In the heart of Kyrgyzstan lies a Jesuit mission on the shores of lake Issyk Kul overlooking the dramatic Tien Shan mountains.

The Jesuits run a summer leisure and rehabilitation centre for disabled children from across Central Asia, most of whom are Muslim and Russian-speaking. It provides a space for the children and their families to take a break from their daily struggles. 

Thanks to the support of Jesuit Missions, two other volunteers – Aisling and Matthew – and I were able to spend time there in August 2023. We were hosted by Fr Remi Kalski SJ who does the incredible work of running the centre, with a non-stop schedule of summer and winter programmes.

We led a variety of activities for the children such as lessons in astronomy, swimming and singing as well as various sporting events. Initially, I found the cultural and language barrier a challenge but the openness of the Kyrgyz people made it significantly easier to find innovative ways to communicate.

The Kyrgyz countryside

Throughout our stay, we received a number of visiting groups, including at the Young Catholic Festival, where most of the country’s Catholic youth came together for a spiritual and recreational encounter.

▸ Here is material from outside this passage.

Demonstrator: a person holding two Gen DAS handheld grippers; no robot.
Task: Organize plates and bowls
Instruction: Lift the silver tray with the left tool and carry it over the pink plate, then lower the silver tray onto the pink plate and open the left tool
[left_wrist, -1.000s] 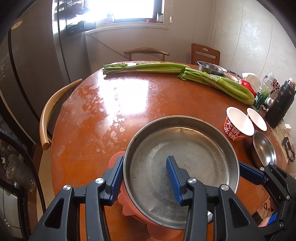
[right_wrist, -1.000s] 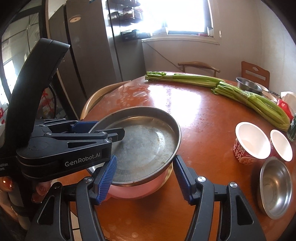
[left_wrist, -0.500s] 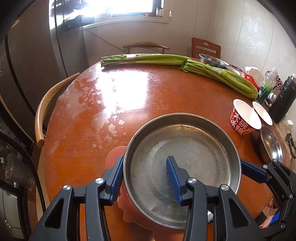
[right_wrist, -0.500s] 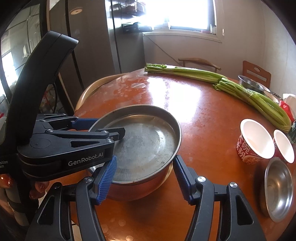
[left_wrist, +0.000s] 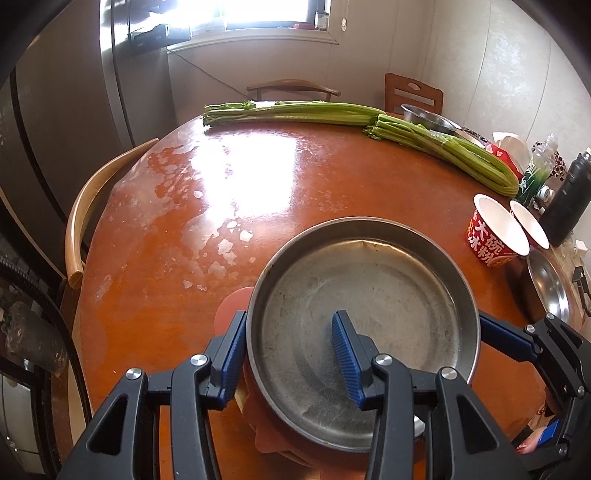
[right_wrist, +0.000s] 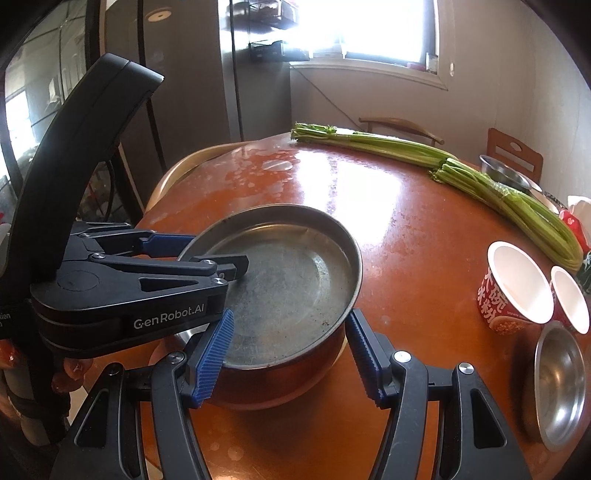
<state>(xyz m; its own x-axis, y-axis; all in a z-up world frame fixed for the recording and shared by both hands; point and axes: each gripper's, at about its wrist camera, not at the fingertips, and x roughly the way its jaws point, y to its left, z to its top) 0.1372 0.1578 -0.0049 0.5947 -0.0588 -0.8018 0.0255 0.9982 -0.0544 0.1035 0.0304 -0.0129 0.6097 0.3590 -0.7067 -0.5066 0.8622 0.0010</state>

They participated in a variety of sporting activities with constant opportunities for personal reflection and group discussions. We were also joined by the Bishkek’s Children Conservatory, an initiative supported by the Polish embassy, for a well-rounded music camp. Over time the community developed a unique atmosphere of cultural encounter and gratefulness to one another.

I was deeply moved by the testimony of a mother and her two children who had to flee Cuba and leave their family behind, due to constant life threats from the authoritarian government and lack of medicine for her disabled child.

Cuba has a very limited range of visa-free destinations and Kyrgyzstan was one of the few viable options. Upon their sudden arrival and lack of knowledge of the Russian language, they were remarkably supported by the local Jesuit community.

“The immersion into an often-forgotten part of the globe changed my way of looking at and understanding the world”

Even though there are only around 500 Catholics in all of Kyrgyzstan, the strong sense of fellowship made me reflect on what the early Christian communities must have been like.

The immersion into an often-forgotten part of the globe changed my way of looking at and understanding the world.

It opened my mind to a completely different culture in a country that not too long ago was part of the Soviet Union, which continuous to uphold a strong nomadic tradition and is proud to trace its origins to the early Turkish migrations.

The ecumenical, cultural and socio-economic dimensions made it a unique volunteering experience that I will never forget and highly recommend.